On Friday 16 August 2002 23:53, Jack Steiner wrote:
> > things and get rid of some concepts. In my opinion we need only
> > the following concepts inside DISCONTIGMEM:
> >  - node IDs (AKA compact node IDs or logical nodes).
> >  - physical node IDs
> >  - clumps (I'd prefer the name memory BANKS here, as a clump suggests
> >  something to be contiguous, without holes (German: Klumpen)).
> >
> > In the initialisation phase we need:
> >  - memory blocks (AKA chunks?) (contiguous pieces of memory on one
> >  node, provided by ACPI, only used for setup. No size or alignment
> >  expected. Needed later for paddr_to_nid() but that's all.)
> >  - proximity domains (only ACPI NUMA setup, invisible to the rest of
> >  the DISCONTIG code).
...

> > Therefore a node would have several memory banks which are not
> > necessarily adjacent in the physical memory space. There can be gaps
> > or banks from other nodes interleaved. In the mem_map array there is
> > space reserved for page struct entries of ALL pages of one bank,
> > existent or not.

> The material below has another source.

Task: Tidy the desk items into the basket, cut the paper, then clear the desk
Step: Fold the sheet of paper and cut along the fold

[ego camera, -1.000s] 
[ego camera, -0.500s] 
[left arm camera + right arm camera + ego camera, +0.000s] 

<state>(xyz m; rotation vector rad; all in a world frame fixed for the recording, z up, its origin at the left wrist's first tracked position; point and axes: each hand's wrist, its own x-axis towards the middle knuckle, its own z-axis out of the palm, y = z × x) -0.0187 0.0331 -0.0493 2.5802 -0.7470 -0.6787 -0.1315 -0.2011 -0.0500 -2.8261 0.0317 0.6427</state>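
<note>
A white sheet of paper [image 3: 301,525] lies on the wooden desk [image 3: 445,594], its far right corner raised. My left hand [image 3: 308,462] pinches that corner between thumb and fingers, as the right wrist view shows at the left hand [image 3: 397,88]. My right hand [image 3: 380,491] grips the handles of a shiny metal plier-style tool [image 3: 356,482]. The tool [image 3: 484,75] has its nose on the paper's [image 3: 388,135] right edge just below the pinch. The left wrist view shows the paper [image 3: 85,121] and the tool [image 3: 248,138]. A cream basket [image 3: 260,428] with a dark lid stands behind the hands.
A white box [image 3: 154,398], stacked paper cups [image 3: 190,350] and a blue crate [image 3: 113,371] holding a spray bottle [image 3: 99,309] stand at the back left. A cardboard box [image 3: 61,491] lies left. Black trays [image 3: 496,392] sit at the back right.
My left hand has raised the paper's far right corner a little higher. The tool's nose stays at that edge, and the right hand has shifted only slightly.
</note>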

Memory holes between banks don't build holes in the
> > mem_map array.
>
> If the mem_map has entries for pages that dont exist, how do you handle
> code that scans the mem_map array. How does code recognize  & skip pages
> associated with missing memory?? For examples, see show_mem()
> & get_discontig_info(). (Maybe I misunderstood your proposal here).

Sorry, I didn't mean to change anything related to mem_map. I just
described the current state wrongly. From the following piece of code
in discontig_paging_init() I thought that for each clump we will have
PLAT_CLUMPSIZE/PAGE_SIZE struct page entries in the mem_map array. I
missed the readjustment of npages below...


	mycnodeid = boot_get_local_cnodeid();
	for (cnodeid = 0; cnodeid < numnodes; cnodeid++) {
...
		page = NODE_DATA(cnodeid)->node_mem_map;
		bdp = BOOT_NODE_DATA(cnodeid)->bdata;
		while (bdp->node_low_pfn) {
			kaddr = (unsigned long)__va(bdp->node_boot_start);
			ekaddr = (unsigned long)__va(bdp->node_low_pfn << PAGE_SHIFT);
			while (kaddr < ekaddr) {
				node_data[mycnodeid]->clump_mem_map_base[PLAT_CLUMP_MEM_MAP_INDEX(kaddr)] = page;
				npages = PLAT_CLUMPSIZE/PAGE_SIZE;
				if (kaddr + (npages<<PAGE_SHIFT) > ekaddr)
					npages = (ekaddr - kaddr) >> PAGE_SHIFT;
				for (i = 0; i < npages; i++, page++, kaddr += PAGE_SIZE)
					page->virtual = (void*)kaddr;
			}
			bdp++;
		}
...
	}

Which means: for each memory block we get from the ACPI SRAT table we
will have struct pages reserved. Not more. Hotpluggable (non-existent?)
memory should appear here, too, I guess. But that should not harm.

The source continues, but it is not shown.